Parfois il suffit d’une soirée calme pour se relaxer, laisser le temps s’écouler doucement, et réfléchir à la vie, parfois un peu trop même. Chemin faisant, je repense à moi, à ce que je suis. Un jour viendra où maman et papa devront affronter la réalité, leur fils adoré n’aura pas la vie rêvée qu’ils avaient imaginé pour lui. Le sentiment de culpabilité s’installe : qu’ont-ils bien pu faire pour mériter ça ? Là où ils ont toujours veillé sur moi, m’ont toujours offert ce que je voulais, je les décevrai forcément, d’une certaine manière. Alors j’aurais envie de leur dire par avance « Pardon » ; pardon pour briser les espérances de descendance ; pardon pour causer tant de questions ; pardon pour devoir dire à leurs amis « mon fils et son copain » et tant d’autres gênes que la révélation créera. A quoi ressemblera un Noël où je resterai quand même à part, à infliger ma différence aux invités, à la famille proche ou encore à mes nièces ? Tout parent se pose inévitablement des questions même s’il l’accepte, à se demander quelle faille possible a pu avoir lieu dans son éducation. Alors je ne pourrais que dire que rien n’a été raté, que j’aurais aimé être le fils modèle. Mais cette période de l’adolescence où l’on se ment à soi-même, à essayer d’être « normal », à feindre un intérêt prononcé sur la féminité, à se faire du mal mais surtout à faire du mal à ces mêmes femmes qui ont cru que je pourrais un jour fonder une famille avec elles pour certaines : cette période est révolue.

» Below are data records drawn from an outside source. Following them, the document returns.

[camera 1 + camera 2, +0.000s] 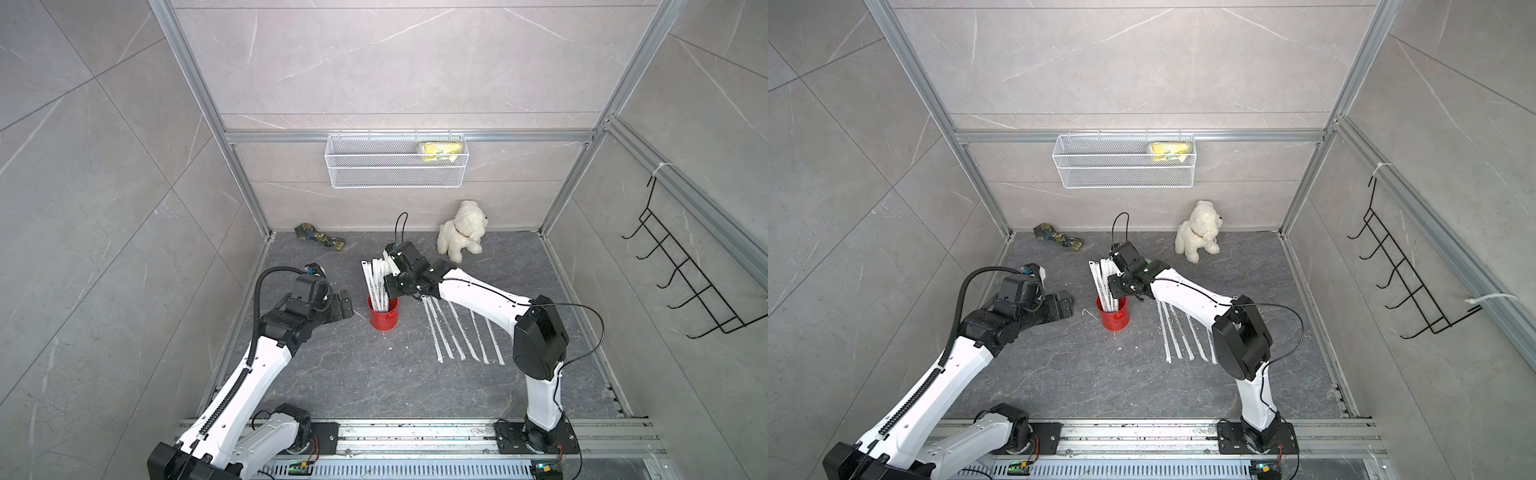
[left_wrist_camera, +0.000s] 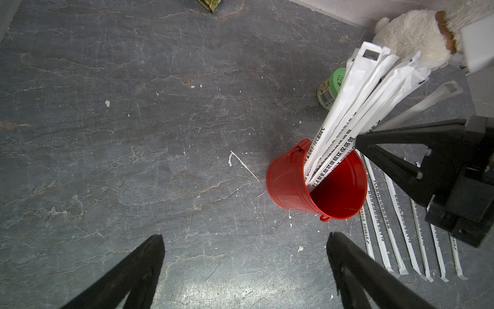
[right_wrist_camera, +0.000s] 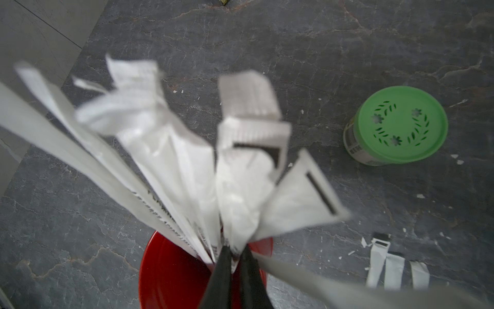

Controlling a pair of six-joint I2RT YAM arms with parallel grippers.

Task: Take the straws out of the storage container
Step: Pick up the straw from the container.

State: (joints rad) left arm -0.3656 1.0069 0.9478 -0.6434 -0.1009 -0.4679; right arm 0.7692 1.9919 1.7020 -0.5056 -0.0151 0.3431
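White paper-wrapped straws (image 3: 240, 187) pinched by right gripper (image 3: 235, 248) at red metal can (image 2: 288, 184); left gripper (image 2: 245, 235) agape; green-lidded jar (image 3: 401, 125) shows only in wrist views.

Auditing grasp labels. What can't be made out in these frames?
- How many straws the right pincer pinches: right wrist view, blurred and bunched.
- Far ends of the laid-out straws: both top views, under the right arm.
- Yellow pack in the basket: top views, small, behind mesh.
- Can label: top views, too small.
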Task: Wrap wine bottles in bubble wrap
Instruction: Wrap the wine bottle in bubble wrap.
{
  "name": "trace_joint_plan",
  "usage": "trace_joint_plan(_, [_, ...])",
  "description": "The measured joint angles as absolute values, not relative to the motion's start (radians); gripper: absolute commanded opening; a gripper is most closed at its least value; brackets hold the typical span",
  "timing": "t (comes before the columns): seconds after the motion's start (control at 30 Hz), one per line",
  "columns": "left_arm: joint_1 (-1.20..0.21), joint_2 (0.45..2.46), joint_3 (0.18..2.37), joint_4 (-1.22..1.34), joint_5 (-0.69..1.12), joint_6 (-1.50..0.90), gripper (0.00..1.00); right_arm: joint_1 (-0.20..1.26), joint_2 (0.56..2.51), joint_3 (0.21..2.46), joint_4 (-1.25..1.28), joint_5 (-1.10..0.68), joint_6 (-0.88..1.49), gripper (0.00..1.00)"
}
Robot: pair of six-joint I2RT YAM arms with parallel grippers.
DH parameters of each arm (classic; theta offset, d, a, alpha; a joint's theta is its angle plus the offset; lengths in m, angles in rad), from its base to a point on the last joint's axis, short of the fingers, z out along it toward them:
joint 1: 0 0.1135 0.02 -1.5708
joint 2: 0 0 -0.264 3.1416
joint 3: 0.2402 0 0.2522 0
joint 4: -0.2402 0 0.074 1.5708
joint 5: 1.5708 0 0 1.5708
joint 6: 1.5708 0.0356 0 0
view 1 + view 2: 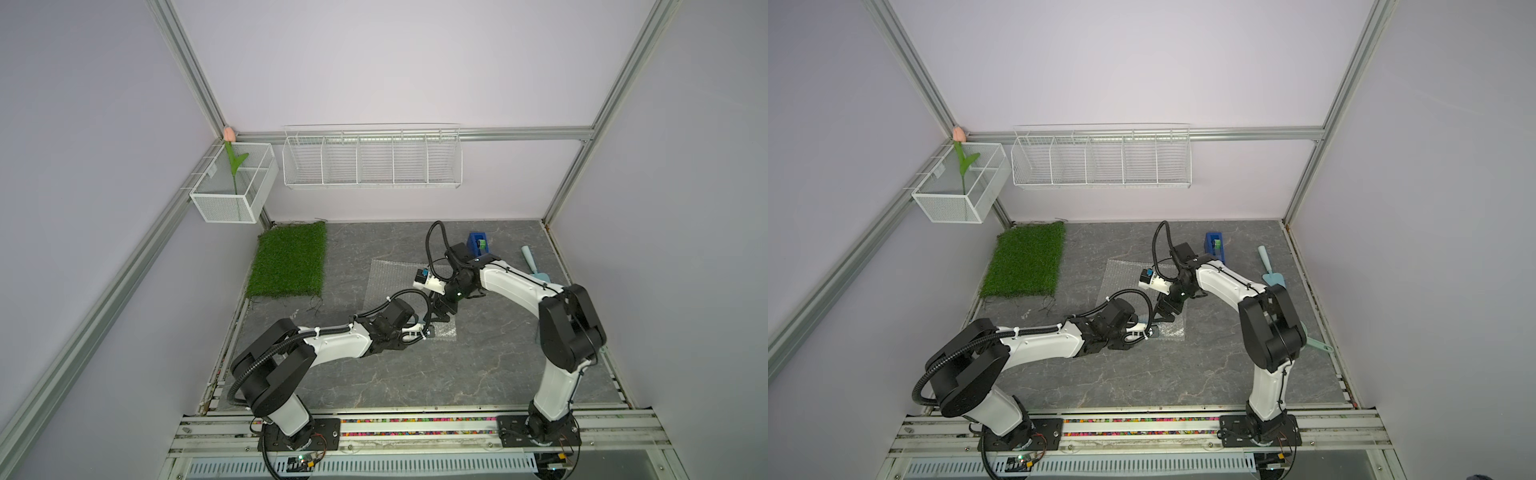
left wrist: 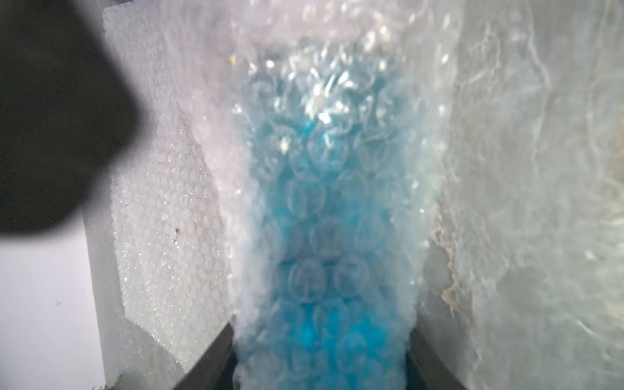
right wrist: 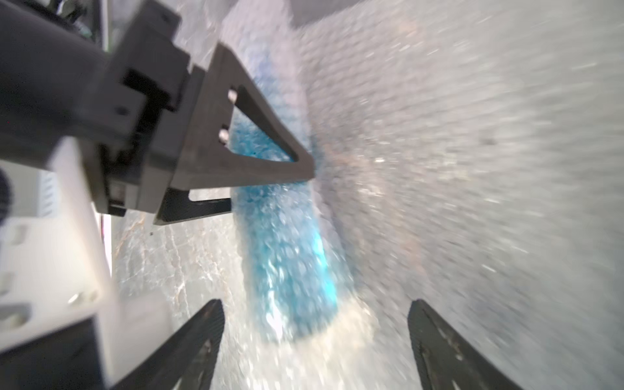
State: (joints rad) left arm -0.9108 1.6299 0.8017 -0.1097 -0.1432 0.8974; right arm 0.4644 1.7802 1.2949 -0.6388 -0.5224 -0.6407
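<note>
I have the wine bottle (image 2: 320,236) lying rolled inside the bubble wrap (image 2: 169,202), its blue liquid showing through the film. The left tool (image 2: 322,326) straddles it with one finger pressed against the film on each side, so I read it as gripping the wrapped bottle at a middling width. In the right wrist view that same tool reaches across the bottle from the side, partway along its length. The right tool (image 3: 317,304) stands wide. Its fingers (image 3: 202,337) flank the bottle's end with a gap on each side, and it holds nothing. That picture is smeared, so I can't make out finer contact.

In both top views the two tools meet over the near part of the sheet, which lies flat on the grey marbled table (image 1: 415,374). The arms hide the bottle there. A green grass mat (image 1: 289,259) sits at the far left of the table. A blue tape dispenser (image 1: 478,243) stands just beyond the sheet, and a pale blue scoop (image 1: 534,264) lies near the right edge. On the lilac back wall hangs a white wire rack (image 1: 372,160). A mesh box (image 1: 232,187) in the left corner holds a tulip (image 1: 228,135).
</note>
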Motion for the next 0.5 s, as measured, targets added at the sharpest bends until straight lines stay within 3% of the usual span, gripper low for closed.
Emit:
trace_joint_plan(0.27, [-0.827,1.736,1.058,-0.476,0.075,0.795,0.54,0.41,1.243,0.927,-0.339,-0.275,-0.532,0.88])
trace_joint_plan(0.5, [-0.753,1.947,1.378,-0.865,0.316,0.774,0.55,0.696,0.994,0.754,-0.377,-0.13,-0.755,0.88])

L’époque où chaque journée voyait défiler son flot interminable de questions sans réponse est sur sa pente déclinante même si quelques unes parviennent toujours à me tracasser de temps en temps. Ces mêmes années où je me suis enfermé dans mon cocon à écouter de la musique dans le seul but de faire passer le temps et à m’évader du monde qui me semblait si hostile et si différent de moi. Certaines interrogations se sont éclipsées tout simplement sans avoir obtenu de réponses mais d’autres deviennent un peu plus importantes chaque jour. Comment le dire ? A quel moment ? Quelle sera la réaction ? Qu’est-ce que la connaissance changera à l’avenir ? Mais au fond, toujours ce sentiment de culpabilité d’imposer des gênes à des personnes que j’aime et auxquelles je préfèrerais ne pas avoir à le faire. J’étais le copain gay, je suis désormais le queer dans le groupe d’étudiants Erasmus et je serai le fils pédé, indéniablement. Un évènement m’a pourtant agréablement surpris lors du dîner d’au revoir aux étudiants qui ne restaient qu’un semestre, mon livre de contacts a été dédicacé de beaucoup de messages positifs notamment de la part d’Allemandes qui aimeraient m’adopter pour avoir constamment affiché un grand sourire, pour avoir été enclin à l’ambiance festive et aussi quelques messages qui aimeraient m’hétérosexualiser. Grit a déposé à mon sens le message le plus touchant, à me souhaiter que le soleil affiché sur mon visage puisse aussi s’introduire dans mon cœur.
En quatre mois, des gens ont appris à me connaître, à m’apprécier comme je suis, à « deviner » ma sexualité mais aussi, fait pour le moins troublant, mon état mental. La question qui s’amène à moi désormais repose sur une évidence, si en quatre mois des gens que je ne voyais qu’au grand maximum que 3 à 4 fois par semaine ont réussi à en tirer leur conclusion, comment mes parents qui me connaissent depuis si longtemps, et surtout ma mère, pourraient ne s’être rendu compte de rien jusqu’à présent ? J’imagine qu’il y a une part de respect de leur part de ne pas vouloir lancer le sujet de peur que je me braque, tout en ajoutant aussi une part d’espoir que ces signes avant-coureurs ne soient finalement qu’une illusion. Je sais que la vie n’est facile pour personne mais je pense qu’elle aurait pu être plus simple si j’avais pu choisir ce que je suis. Et à tous ceux et celles qui peuvent penser que ma situation résulte d’un choix, j’aimerais pouvoir leur dire que je ne l’ai en rien décidé et que si j’avais pu être différent, j’en aurais surement fait le choix. Néanmoins, les faits sont là et je dois m’en accommoder tout en essayant de blesser le moins de monde possible et en m’efforçant d’être moi-même après avoir compris que l’on ne peut vivre en cachant une part de soi-même ou en laissant passer chaque jour sous des faux-semblants.
Ton récit est d’une délicatesse, d’une intelligence rare. L’amour est le filigrane de tes pages, il vit sous ta plume. Le choix de tes images est aussi le reflet de ta beauté intérieure.
merci de nous faire partager des moments rares, une vérité parfois cruelle mais tellement sincère.